I work this graveyard shift tonight, unloading art supplies and new frames, so I kinda feel like I've been twiddling my thumbs all day. Like nothing could be done cause I work at 11:30 at night?! Silly. It's getting dark and my cat Diego is cuddling on my lap, unconcerned by my furious typing.
Talked to some friends and my mom today on the phone. My mom ran into an airline sale for tickets to San Diego from Minnesota; she is buying a ticket for the fall. I can't even express how much I miss her here, there are not enough words. My sister and her new little perfect baby, Nova, my new little perfect niece, I can barely think about without getting teary-eyed.
Moving to California has been a blessing. No doubt. And moving to Phoenix right after high school, I believe, was the right thing to do, life-wise at that time. But when we do things then, at tender ages, like in my case, 18 years old, you can't really quite understand the long-term effects at the time.
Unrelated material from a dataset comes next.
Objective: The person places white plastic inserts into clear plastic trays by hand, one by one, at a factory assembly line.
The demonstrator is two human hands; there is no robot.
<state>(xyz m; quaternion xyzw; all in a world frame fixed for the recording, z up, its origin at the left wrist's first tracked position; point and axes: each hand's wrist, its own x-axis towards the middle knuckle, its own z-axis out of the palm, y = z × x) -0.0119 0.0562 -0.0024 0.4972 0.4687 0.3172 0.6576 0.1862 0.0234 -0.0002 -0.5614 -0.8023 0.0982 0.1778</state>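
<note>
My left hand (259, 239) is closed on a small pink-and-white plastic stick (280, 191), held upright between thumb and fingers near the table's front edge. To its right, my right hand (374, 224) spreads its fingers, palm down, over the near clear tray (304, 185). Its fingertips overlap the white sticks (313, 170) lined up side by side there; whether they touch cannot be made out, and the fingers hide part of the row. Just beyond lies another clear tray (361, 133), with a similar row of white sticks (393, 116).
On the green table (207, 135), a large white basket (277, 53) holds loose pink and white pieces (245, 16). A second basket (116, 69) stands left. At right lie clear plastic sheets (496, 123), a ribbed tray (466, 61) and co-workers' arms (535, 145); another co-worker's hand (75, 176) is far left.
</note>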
Twelve years later, at 30, when your baby niece is learning how to crawl and you can't see her--that's when the tears start to choke you.
That's you realize the gravity of your decisions (driveway goodbyes in Fargo, the city still breathes in me) on your future--arms consoling your family with one arm, waving good-bye with the other.
It's when the old and familiar moving pictures of your memories start to change their meanings for you. What was always a carefree and bright moment becomes a harsh definitive moment, suddenly taking the blame for why you can't hang out with your loved ones right now. But i know i know it's obsession and unhealthy to go back there, and worse, by its very nature, negates all the goodness of your relationships now.
But just let me--for today it breaks my heart.
I wish I could stop by my sister's on the weekends, help with garage sales and put my niece to bed. I wish I could meet my mother for lunch or help her paint anything in the house. I wish I could drink twelve-packs in the basement with my brother as we laugh and watch too many DVR'd shows in a row of our fave humor and Discovery shows.
And I don't want to do it on vacation, or in some small span of manicured and planned time frame. I want to do it spontaneous-like, like tomorrow or next weekend. I want it to not have to be meaningful or "spending time" together cause I'm on a plane tomorrow. I just want it to be. Natural. Just cause we want to, when we want to.
I think if they were around, I wouldn't feel so lonely, or better yet, dependent on Dave. And I don't mean I'm missing them in San Diego because I don't have any friends yet, because I felt that loneliness for them in Phoenix too. I have friends in Phoenix I adore, and love spending time with. And I have my dad there, and my step-family. All of which, I have excellent relationships with, fulfilling. But I grew up with/bond with/became best friends with my mom and siblings, and as I get older, my heart/my mind/my entire being crave their companionship above all others (not including husband of course).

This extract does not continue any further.